Would you restate word for word the lines of the listing, beginning at the first and ending with the line that holds "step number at"?
[Given information Boundary: Start]
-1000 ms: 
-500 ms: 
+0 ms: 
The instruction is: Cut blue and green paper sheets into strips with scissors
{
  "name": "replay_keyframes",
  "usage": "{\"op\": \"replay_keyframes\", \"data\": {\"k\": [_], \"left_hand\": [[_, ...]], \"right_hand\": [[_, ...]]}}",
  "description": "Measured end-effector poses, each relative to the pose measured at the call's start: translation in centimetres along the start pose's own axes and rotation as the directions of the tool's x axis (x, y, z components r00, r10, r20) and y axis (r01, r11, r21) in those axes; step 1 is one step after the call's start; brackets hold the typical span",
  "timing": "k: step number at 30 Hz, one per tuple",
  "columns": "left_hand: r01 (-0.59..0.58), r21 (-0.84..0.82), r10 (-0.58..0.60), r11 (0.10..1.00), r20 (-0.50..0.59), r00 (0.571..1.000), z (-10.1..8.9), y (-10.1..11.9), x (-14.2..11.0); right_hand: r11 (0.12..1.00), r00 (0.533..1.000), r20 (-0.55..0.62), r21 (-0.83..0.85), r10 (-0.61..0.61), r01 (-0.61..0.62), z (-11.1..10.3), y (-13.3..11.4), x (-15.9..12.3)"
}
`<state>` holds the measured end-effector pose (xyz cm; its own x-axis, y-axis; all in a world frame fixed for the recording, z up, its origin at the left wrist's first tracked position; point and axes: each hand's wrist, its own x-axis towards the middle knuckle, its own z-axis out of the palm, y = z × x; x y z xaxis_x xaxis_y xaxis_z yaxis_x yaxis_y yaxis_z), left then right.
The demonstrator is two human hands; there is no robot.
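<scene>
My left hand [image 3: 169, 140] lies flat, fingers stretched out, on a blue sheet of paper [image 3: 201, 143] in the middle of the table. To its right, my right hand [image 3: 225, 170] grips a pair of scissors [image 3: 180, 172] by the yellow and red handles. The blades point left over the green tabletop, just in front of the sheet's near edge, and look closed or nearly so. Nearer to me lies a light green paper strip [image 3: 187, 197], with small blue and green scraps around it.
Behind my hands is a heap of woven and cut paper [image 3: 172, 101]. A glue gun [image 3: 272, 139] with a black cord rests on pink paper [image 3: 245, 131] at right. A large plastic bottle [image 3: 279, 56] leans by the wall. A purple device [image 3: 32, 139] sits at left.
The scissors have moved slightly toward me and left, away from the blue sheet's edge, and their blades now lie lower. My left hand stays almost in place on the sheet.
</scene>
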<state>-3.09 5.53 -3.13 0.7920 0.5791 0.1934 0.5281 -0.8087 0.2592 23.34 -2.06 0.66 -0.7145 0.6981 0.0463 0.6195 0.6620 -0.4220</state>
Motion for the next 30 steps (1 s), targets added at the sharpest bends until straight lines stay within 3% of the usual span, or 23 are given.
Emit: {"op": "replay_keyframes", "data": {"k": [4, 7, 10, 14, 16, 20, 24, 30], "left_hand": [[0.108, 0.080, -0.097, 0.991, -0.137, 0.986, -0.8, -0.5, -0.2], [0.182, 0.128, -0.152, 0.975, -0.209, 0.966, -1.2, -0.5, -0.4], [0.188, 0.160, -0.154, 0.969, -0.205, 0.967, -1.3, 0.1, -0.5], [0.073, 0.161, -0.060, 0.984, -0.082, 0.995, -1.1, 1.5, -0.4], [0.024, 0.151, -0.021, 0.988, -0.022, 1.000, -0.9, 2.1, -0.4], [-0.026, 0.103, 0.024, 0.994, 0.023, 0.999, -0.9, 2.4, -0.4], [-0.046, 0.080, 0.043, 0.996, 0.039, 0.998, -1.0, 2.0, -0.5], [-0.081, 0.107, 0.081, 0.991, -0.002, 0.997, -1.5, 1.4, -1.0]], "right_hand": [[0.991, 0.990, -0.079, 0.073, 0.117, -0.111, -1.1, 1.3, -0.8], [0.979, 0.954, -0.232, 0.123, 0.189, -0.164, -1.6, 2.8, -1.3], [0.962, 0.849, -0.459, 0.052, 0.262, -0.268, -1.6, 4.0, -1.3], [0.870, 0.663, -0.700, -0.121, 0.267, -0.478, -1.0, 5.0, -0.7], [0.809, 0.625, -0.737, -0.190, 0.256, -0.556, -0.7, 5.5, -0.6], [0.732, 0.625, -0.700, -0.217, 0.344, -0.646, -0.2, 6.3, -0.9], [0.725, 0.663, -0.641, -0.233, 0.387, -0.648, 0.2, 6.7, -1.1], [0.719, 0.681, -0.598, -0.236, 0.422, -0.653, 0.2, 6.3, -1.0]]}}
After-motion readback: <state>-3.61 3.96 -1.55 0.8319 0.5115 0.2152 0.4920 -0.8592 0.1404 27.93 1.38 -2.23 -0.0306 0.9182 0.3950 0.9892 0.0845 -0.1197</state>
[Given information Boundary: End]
• Task answer:
-1000 ms: 
-500 ms: 
+0 ms: 
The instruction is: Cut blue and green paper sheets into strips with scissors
{
  "name": "replay_keyframes",
  "usage": "{\"op\": \"replay_keyframes\", \"data\": {\"k\": [_], \"left_hand\": [[_, ...]], \"right_hand\": [[_, ...]]}}",
  "description": "Measured end-effector poses, each relative to the pose measured at the call's start: translation in centimetres along the start pose's own axes and rotation as the directions of the tool's x axis (x, y, z components r00, r10, r20) and y axis (r01, r11, r21) in those axes; step 1 is one step after the call's start; brackets hold the typical span",
  "timing": "k: step number at 30 Hz, one per tuple",

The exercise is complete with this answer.